Fulbright Foundation Greece promotes education, culture and exchange between Greece and the United States for more than 60 years. The story of a hallmark educational foundation unfolds below:
Fulbright Greece, established in 1948, is the oldest Fulbright Program in Europe and the second oldest in the world.
At the age of 20, Rita Pipinopoulou- Panouria embarked on a nine-day journey to New York in 1955 as one of the first generations of Greek Fulbrighters. Far from her home in Larissa, Greece, Rita excelled, immersing herself in academic and cultural life at the University of Kansas. After the academic year, she went on to explore much of the United States, an experience that enriched her understanding and enthusiasm for American culture. By way of Greyhound bus, Rita rented a pillow for five cents per trip, travelled through the nights and visited U.S. cities by day— San Francisco, Los Angeles, Santa Fe, Chicago, to name just a few. “People outside of the U.S. do not realize how vast and diverse the country is. It makes it very difficult to generalize,” says Mrs. Panouria.
“Fulbright is about bringing people together from different countries, age groups and socioeconomic backgrounds”.
Senator J. William Fulbright spearheaded the Fulbright program after the Second World War to foster educational and cultural exchanges that he believed would oppose the conflict and violence of nuclear war. It was established under the premise that intimate intercultural understanding, the kind experienced by Mrs. Panouria during her grant period 60 years ago, could promote peace of global proportions.
Fulbright Greece, established in 1948, is the oldest Fulbright Program in Europe and the second oldest in the world. Since its inception, the program has served as a major cultural and intellectual bridge between Greece and the United States, providing grants to more than 5,000 American and Greek citizens to study, lecture and conduct research in each other’s countries.

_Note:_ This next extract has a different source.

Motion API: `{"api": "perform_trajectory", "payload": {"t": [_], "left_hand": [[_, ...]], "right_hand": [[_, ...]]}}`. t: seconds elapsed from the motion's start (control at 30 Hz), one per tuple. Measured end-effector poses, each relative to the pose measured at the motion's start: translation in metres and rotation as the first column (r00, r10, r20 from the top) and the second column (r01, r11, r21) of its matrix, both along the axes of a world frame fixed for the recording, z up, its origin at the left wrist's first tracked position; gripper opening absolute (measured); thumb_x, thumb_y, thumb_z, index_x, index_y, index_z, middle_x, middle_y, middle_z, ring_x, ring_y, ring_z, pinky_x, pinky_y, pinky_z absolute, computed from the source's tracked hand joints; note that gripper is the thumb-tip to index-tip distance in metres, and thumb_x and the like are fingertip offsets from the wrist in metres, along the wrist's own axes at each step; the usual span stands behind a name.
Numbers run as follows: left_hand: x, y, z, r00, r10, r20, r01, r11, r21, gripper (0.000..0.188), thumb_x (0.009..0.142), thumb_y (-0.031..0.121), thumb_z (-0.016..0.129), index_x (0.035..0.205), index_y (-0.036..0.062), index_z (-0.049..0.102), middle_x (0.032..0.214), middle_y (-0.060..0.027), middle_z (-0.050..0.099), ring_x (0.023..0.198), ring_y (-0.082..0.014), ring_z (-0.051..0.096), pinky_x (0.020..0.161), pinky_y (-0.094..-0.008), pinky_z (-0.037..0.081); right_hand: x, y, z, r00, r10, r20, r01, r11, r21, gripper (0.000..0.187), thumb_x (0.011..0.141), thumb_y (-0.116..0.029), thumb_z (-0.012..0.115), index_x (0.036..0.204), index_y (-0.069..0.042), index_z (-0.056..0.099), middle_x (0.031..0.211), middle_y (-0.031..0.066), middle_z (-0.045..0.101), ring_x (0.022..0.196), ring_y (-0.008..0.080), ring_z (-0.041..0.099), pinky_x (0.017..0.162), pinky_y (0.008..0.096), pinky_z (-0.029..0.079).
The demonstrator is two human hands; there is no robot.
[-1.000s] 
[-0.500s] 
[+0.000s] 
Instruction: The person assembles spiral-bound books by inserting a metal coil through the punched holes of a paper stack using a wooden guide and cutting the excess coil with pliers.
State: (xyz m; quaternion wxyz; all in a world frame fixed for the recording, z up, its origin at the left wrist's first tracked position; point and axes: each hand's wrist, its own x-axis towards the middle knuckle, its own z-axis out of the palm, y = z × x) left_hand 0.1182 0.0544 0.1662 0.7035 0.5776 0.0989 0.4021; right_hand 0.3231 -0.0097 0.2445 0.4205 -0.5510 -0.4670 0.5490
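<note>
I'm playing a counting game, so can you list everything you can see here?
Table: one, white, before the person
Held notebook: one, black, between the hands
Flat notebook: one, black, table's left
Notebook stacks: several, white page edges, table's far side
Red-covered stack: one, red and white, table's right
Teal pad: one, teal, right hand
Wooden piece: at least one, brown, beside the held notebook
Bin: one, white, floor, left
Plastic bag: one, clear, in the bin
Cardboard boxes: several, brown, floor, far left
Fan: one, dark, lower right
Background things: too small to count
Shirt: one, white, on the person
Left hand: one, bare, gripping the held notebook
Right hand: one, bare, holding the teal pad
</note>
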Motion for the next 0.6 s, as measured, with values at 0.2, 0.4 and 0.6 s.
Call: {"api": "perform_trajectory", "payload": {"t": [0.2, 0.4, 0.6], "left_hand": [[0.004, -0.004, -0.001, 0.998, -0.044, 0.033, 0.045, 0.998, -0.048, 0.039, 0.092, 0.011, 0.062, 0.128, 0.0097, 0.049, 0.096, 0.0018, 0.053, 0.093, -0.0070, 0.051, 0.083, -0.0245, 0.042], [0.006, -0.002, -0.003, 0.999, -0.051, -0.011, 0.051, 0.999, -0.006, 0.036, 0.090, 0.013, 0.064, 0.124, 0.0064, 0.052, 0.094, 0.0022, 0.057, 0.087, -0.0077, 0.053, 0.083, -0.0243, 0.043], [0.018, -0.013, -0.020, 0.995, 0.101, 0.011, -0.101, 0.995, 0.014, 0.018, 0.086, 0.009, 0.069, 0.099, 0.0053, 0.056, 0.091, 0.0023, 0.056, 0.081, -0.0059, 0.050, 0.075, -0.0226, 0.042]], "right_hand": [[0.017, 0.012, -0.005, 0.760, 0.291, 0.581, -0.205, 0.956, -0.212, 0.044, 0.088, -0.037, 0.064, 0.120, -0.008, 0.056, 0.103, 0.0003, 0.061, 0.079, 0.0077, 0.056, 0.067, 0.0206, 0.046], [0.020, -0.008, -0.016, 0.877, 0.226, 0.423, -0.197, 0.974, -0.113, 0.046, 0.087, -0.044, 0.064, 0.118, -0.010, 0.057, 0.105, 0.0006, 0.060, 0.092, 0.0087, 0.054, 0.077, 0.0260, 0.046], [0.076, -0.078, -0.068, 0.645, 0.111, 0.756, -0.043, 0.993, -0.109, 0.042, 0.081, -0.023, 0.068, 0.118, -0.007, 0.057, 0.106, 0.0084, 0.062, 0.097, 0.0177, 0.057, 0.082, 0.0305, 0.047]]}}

According to Artemis Zenetou, Executive Director of the Fulbright Foundation in Greece, the key to the relevance and success of the program is its synonymy with mutual understanding, education, and the “multiplier effect”—the fruits of the exchanges are inevitably shared among peers, communities and nations. “Fulbright is about bringing people together from different countries, age groups and socioeconomic backgrounds. This process is necessary just as much today as it was when the program began. We are proud to instigate and be the hub for these exchanges,” says Mrs. Zenetou.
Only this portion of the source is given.